* INSTRUCTIONS TO FOLLOW *
Retype, word for word, the lines from the first line of the entries through the line that holds "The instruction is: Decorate"; leave out the pictures.

(Stored data entries)
○ ○ ○ ○
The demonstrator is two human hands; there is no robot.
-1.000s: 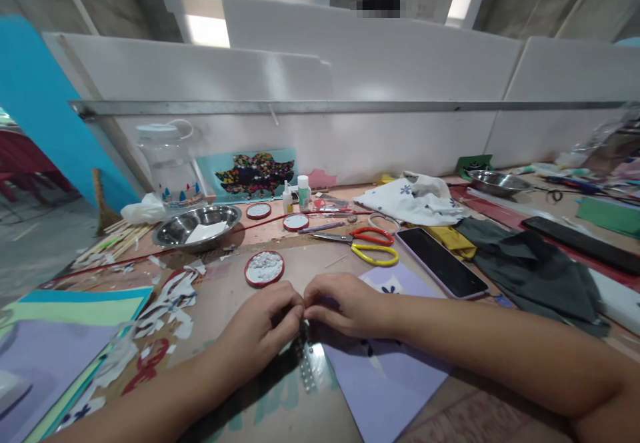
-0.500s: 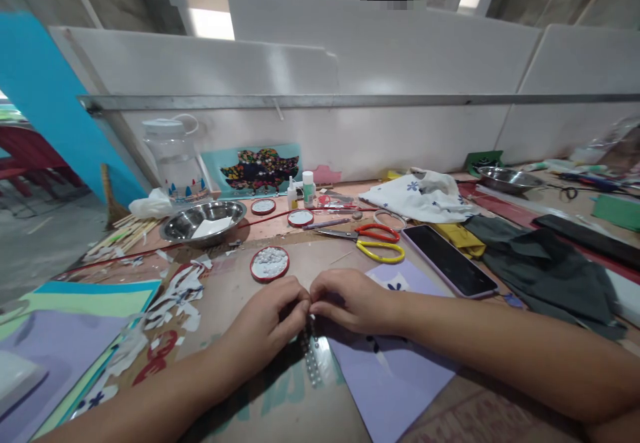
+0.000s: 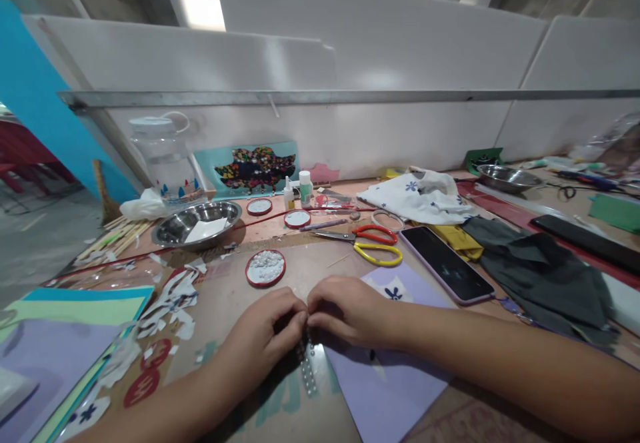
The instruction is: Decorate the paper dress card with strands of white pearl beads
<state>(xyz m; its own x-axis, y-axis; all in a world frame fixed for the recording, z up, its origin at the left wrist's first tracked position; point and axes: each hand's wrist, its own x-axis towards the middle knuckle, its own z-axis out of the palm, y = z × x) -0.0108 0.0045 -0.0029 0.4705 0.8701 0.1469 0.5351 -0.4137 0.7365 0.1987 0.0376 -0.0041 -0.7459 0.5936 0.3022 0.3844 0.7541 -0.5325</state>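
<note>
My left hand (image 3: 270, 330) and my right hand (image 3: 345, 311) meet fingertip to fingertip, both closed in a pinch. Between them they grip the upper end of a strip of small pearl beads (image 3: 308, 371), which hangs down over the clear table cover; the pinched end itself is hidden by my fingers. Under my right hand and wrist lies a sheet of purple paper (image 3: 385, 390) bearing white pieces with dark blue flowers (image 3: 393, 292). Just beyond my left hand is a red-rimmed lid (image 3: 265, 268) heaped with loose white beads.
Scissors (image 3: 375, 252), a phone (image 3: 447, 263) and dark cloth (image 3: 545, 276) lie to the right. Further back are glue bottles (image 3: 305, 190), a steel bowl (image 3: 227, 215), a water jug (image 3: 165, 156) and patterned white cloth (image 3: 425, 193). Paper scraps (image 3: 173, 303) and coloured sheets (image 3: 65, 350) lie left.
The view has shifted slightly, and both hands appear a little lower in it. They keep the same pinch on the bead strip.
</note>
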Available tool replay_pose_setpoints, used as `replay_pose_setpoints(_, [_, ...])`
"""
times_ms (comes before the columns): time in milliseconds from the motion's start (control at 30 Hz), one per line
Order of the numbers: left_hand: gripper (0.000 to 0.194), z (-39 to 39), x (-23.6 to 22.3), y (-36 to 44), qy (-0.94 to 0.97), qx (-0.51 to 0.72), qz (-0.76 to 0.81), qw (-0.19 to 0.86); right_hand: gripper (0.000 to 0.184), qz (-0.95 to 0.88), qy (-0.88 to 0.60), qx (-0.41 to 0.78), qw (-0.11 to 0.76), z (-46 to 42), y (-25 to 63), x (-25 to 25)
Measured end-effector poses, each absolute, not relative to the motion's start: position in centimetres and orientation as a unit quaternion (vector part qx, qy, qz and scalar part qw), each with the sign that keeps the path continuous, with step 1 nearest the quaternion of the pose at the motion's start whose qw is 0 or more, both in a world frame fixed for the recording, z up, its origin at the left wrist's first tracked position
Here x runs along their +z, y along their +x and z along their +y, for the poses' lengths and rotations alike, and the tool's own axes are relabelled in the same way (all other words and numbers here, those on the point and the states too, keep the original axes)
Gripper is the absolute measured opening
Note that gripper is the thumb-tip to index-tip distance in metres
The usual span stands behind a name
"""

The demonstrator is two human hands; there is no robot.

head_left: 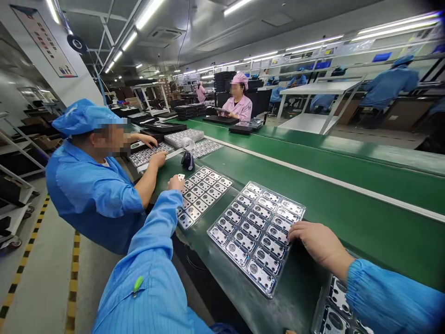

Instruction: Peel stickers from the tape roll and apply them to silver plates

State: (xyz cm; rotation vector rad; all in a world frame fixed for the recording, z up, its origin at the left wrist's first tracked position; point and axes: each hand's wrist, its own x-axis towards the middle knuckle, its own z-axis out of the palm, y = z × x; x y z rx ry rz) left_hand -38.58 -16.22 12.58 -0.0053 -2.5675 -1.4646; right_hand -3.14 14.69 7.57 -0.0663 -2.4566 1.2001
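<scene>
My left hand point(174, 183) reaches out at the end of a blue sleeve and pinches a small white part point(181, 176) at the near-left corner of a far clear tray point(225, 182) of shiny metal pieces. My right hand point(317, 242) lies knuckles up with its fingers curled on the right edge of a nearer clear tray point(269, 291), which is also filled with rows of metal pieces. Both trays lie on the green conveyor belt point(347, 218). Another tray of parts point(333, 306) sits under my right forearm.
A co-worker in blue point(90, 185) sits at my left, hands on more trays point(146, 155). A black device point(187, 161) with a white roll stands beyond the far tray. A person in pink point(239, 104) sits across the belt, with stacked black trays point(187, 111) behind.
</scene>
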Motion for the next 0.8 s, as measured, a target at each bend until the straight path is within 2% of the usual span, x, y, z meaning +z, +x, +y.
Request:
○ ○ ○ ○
* OUTPUT BELOW *
The demonstrator is two human hands; there is no robot.
-1.000s: 
-0.500s: 
+0.000s: 
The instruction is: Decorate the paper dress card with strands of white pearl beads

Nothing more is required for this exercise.